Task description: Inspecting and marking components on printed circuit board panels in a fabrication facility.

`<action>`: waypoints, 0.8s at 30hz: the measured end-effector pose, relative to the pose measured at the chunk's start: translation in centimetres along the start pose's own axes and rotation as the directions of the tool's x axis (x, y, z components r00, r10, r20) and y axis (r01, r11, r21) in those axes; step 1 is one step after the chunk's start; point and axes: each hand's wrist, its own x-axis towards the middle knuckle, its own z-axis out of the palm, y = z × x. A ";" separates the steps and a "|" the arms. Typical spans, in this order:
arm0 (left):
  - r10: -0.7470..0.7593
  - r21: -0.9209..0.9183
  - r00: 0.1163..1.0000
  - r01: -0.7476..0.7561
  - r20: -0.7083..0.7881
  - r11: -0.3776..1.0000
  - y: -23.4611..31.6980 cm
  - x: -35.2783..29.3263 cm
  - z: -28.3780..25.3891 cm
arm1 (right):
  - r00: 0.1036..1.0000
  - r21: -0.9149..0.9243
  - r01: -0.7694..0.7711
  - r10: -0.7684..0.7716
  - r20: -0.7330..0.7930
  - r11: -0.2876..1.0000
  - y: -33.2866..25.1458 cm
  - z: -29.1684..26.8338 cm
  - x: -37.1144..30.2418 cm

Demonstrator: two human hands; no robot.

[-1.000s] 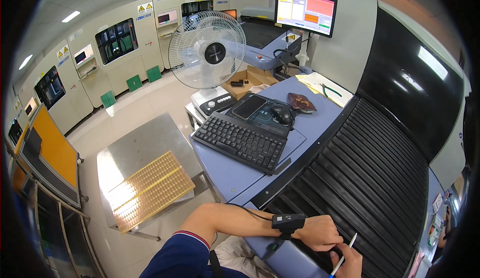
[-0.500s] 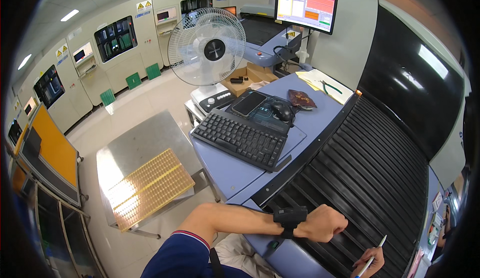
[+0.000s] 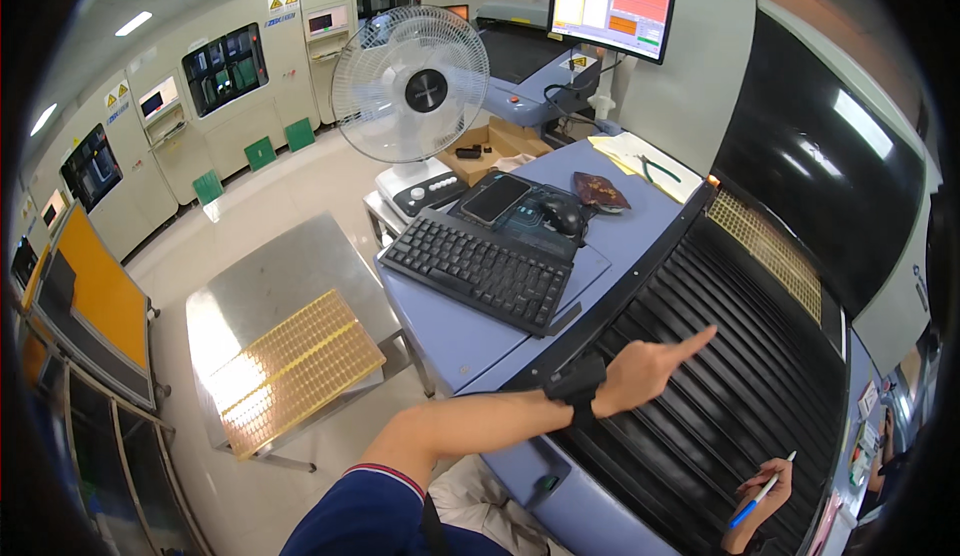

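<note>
My left hand (image 3: 640,374) is over the black ribbed bellows cover (image 3: 700,301) of the machine. Its index finger points out to the right, the other fingers are curled, and it holds nothing. A black device is strapped round that wrist. Low at the right, my right hand (image 3: 768,488) grips a white and blue pen (image 3: 752,502), its tip sticking up past the fingers. Beyond the ribbed cover, a gold grid-patterned panel (image 3: 768,248) shows below the dark glossy hood (image 3: 820,106).
On the blue bench are a keyboard (image 3: 480,268), mouse (image 3: 562,214), phone (image 3: 497,198), brown pouch (image 3: 602,192) and pliers on paper (image 3: 655,168). Behind stand a fan (image 3: 425,91) and a monitor (image 3: 612,8). Another gold panel (image 3: 300,371) lies on the metal table (image 3: 290,256) at left.
The gold panel under the hood has come into view at the ribbed cover's far end. My left hand moved forward and stretched out its index finger. My right hand rose slightly with the pen.
</note>
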 end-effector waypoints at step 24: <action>-0.058 0.063 0.930 0.087 -0.363 0.994 -3.2 2.1 -0.1 | 0.926 -0.334 0.012 0.115 0.359 0.943 5.5 -1.2 2.4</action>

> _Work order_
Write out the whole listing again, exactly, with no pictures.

> _Written response_
Task description: Inspecting and marking components on printed circuit board panels in a fabrication facility.

`<action>`: waypoints, 0.8s at 30hz: the measured end-effector pose, relative to the pose measured at the chunk's start: translation in centimetres along the start pose's own axes and rotation as the directions of the tool's x axis (x, y, z components r00, r10, r20) and y axis (r01, r11, r21) in those axes; step 1 is one step after the chunk's start; point and axes: each hand's wrist, its own x-axis towards the middle knuckle, its own z-axis out of the palm, y = z × x. A ";" separates the steps and a "|" the arms. Typical spans, in this order:
arm0 (left):
  - r10: -0.7470..0.7593
  - r21: -0.9209..0.9183
  - r00: 0.1163..1.0000
  - r01: -0.7476..0.7561
  - r20: -0.7083..0.7881
  - r11: -0.3776..1.0000
  - y: -23.4611..31.6980 cm
  - x: -35.2783..29.3263 cm
  - z: -28.3780..25.3891 cm
arm1 (right):
  - r00: 0.1036..1.0000
  - r21: -0.9149..0.9243
  - r01: -0.7694..0.7711
  - r10: -0.7684..0.7716
  - r20: -0.7330..0.7930
  - r11: -0.2876..1.0000
  - y: -33.2866..25.1458 cm
  - z: -29.1684..26.8338 cm
  - x: -37.1144..30.2418 cm

Demonstrator: two human hands; no robot.

[-1.000s] 
[-0.500s] 
[+0.000s] 

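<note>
My left hand (image 3: 640,374) is over the black ribbed bellows cover (image 3: 700,301) of the machine. Its index finger points out to the right, the other fingers are curled, and it holds nothing. A black device is strapped round that wrist. Low at the right, my right hand (image 3: 768,488) grips a white and blue pen (image 3: 752,502), its tip sticking up past the fingers. Beyond the ribbed cover, a gold grid-patterned panel (image 3: 768,248) shows below the dark glossy hood (image 3: 820,106).
On the blue bench are a keyboard (image 3: 480,268), mouse (image 3: 562,214), phone (image 3: 497,198), brown pouch (image 3: 602,192) and pliers on paper (image 3: 655,168). Behind stand a fan (image 3: 425,91) and a monitor (image 3: 612,8). Another gold panel (image 3: 300,371) lies on the metal table (image 3: 290,256) at left.
The gold panel under the hood has come into view at the ribbed cover's far end. My left hand moved forward and stretched out its index finger. My right hand rose slightly with the pen.
</note>
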 end-effector waypoints at step 24: <action>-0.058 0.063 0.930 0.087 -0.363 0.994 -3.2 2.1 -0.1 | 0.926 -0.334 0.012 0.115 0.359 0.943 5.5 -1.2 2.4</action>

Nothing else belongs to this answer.